◆ Task
For this exercise, the lines from the one with "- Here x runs" through the end of the material below must be output exactly, without pictures.

◆ Dataset content
>>>>>
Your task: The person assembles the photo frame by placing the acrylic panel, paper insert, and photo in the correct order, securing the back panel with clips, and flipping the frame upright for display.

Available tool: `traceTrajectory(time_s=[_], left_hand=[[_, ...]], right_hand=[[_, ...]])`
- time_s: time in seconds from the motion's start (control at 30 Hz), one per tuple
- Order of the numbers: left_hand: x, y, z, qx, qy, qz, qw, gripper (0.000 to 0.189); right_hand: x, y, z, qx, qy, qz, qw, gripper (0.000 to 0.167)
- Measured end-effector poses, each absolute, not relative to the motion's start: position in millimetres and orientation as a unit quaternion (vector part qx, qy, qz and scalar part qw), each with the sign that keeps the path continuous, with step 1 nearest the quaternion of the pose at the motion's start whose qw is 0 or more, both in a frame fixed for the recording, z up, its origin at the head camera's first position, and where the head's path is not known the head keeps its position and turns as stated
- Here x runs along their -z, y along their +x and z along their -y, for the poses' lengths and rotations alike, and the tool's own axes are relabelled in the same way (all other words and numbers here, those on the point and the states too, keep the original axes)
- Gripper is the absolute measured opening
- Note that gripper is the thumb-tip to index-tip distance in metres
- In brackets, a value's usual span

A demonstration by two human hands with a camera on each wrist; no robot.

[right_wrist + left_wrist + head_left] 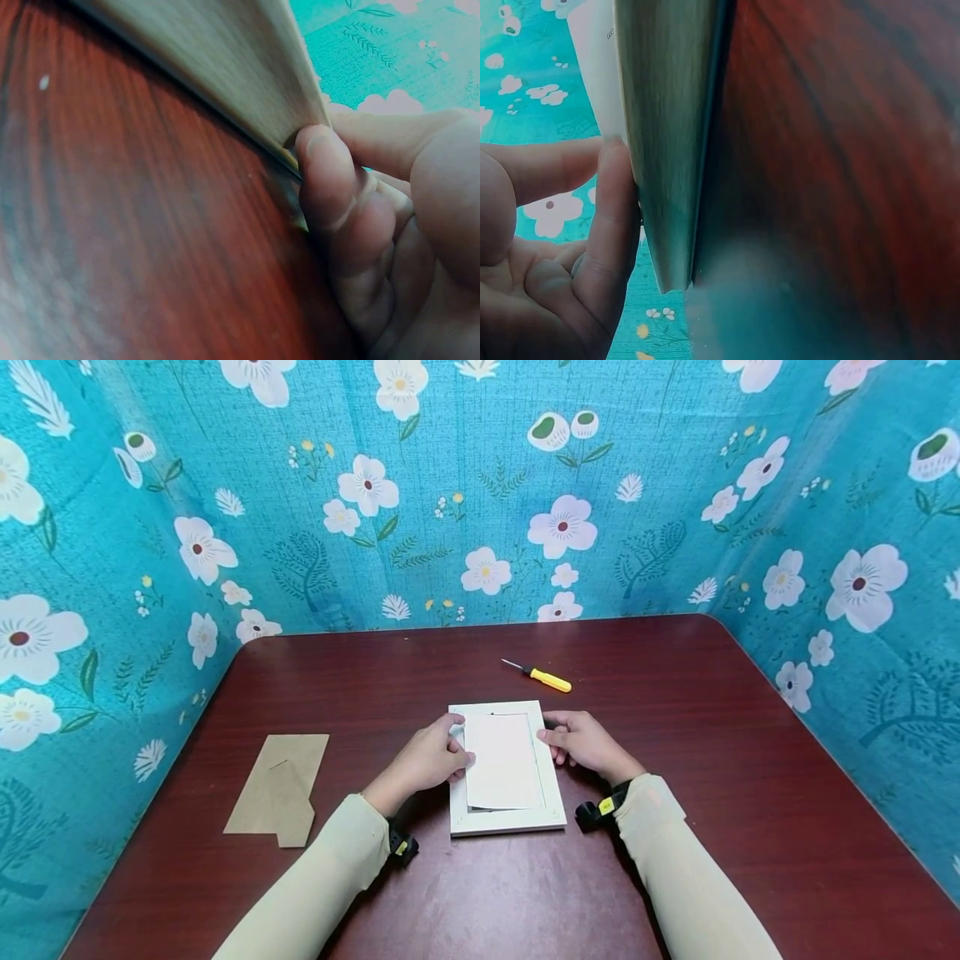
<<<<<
◆ Exercise response
- Here x runs along their -z, y along their +x and z along their -y, for the poses' lengths and rotations alike, and the tool's own axes are relabelled in the same way (all other words and numbers here, those on the point and the states too, keep the original axes)
- Gripper is the absolute measured opening
- Note that gripper is the thumb-tip to index-tip distance in metres
- In brackets, a value's usual span

A demonstration by two human hands with a camera on each wrist; no robot.

[right_wrist + left_wrist + head_left] 

This completes the answer.